» **TASK STATEMENT**
Find the lines of data that contain the string "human", then list them.

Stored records
--
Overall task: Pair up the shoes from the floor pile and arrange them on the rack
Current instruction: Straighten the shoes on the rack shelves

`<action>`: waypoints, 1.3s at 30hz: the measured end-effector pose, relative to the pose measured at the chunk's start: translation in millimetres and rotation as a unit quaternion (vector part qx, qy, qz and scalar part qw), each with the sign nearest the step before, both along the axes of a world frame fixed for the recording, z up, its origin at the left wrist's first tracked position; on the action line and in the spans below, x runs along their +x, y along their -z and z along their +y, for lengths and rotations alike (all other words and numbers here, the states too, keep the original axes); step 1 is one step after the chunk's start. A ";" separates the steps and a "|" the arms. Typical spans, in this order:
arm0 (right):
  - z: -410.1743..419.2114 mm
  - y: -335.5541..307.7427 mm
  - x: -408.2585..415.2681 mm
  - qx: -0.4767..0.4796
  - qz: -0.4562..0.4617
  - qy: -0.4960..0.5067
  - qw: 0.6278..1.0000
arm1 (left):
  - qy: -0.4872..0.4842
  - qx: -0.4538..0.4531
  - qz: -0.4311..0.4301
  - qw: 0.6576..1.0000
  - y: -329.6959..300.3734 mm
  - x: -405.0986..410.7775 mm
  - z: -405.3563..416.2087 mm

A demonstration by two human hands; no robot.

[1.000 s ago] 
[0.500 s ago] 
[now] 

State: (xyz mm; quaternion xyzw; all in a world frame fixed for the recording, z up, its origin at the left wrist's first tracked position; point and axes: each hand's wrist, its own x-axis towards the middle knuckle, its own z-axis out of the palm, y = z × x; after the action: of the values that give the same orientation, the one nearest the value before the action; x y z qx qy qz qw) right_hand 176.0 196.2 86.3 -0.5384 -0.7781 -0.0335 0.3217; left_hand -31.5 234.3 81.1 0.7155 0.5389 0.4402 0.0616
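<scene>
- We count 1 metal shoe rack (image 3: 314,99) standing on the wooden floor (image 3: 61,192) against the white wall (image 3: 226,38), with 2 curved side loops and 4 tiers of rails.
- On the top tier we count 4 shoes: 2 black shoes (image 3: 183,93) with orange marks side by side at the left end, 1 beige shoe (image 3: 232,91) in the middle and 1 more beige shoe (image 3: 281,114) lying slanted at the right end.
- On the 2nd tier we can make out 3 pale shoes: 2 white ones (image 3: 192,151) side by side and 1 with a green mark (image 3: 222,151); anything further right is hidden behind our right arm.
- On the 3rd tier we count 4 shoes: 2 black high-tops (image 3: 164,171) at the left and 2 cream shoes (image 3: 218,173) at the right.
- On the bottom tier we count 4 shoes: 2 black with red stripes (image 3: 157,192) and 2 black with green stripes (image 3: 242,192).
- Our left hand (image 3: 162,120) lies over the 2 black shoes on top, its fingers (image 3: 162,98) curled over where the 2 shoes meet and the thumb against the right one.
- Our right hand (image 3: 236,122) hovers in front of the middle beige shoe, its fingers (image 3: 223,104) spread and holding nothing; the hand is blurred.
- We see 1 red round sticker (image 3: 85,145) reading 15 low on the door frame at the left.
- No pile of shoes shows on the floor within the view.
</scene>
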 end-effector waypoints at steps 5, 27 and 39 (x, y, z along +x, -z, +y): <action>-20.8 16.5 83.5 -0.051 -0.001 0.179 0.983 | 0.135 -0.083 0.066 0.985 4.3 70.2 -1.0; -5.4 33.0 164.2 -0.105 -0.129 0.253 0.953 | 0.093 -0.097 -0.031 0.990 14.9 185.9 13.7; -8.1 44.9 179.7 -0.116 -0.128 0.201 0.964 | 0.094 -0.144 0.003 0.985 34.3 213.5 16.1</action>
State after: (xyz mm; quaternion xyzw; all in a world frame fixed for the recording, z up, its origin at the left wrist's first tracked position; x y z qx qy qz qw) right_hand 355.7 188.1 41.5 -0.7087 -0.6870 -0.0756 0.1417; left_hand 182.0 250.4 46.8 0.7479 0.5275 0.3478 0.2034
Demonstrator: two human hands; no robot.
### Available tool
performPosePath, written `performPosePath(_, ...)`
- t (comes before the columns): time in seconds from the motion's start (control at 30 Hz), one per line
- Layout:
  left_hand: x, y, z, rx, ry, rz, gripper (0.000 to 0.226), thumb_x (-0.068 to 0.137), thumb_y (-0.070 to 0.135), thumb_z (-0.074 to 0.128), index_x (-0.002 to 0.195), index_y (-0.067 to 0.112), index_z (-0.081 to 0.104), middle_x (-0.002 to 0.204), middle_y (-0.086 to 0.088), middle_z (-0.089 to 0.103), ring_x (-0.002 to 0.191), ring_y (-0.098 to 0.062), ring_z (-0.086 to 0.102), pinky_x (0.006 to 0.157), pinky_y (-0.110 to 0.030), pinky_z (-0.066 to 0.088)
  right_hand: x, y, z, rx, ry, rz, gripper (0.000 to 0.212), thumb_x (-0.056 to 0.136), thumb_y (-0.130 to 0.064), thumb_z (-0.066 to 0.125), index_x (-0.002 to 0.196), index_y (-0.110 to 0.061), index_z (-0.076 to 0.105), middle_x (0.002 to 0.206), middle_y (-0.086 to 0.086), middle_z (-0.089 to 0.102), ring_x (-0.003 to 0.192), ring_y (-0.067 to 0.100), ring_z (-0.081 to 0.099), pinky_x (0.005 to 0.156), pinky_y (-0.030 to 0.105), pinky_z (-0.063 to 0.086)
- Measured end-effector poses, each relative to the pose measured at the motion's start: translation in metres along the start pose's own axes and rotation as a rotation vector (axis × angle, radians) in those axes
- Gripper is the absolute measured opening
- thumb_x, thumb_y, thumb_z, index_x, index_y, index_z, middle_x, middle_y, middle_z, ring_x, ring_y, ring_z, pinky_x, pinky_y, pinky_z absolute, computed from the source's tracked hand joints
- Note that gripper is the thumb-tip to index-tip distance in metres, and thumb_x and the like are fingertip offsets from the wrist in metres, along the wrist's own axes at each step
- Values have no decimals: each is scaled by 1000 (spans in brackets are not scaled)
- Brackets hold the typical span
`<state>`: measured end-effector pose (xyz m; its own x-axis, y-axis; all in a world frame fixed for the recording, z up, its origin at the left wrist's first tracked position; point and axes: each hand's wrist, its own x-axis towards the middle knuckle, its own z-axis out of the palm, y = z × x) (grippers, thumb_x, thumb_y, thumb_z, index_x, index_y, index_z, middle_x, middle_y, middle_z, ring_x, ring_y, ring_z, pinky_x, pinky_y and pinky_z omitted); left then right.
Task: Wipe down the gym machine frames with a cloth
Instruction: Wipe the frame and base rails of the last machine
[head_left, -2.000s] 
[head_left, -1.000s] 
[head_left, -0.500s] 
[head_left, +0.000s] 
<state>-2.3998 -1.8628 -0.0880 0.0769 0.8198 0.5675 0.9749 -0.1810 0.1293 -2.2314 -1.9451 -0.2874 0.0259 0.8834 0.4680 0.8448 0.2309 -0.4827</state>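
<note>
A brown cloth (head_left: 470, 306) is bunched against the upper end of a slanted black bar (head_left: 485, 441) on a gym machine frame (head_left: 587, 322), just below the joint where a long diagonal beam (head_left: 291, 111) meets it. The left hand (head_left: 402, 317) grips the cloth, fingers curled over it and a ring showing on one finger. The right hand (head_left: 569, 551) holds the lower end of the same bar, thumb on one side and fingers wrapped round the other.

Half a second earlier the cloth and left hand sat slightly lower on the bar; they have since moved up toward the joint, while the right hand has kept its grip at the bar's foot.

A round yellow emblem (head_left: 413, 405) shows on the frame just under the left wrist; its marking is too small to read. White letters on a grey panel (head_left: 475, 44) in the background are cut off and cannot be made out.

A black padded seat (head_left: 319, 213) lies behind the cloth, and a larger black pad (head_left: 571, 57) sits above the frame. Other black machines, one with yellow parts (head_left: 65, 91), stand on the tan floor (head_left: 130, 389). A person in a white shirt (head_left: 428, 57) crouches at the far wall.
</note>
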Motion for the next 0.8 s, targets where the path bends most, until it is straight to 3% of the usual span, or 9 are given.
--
» **EXPECTED ANSWER**
A demonstration by two human hands; no robot.
Demonstrator: two human hands; no robot.

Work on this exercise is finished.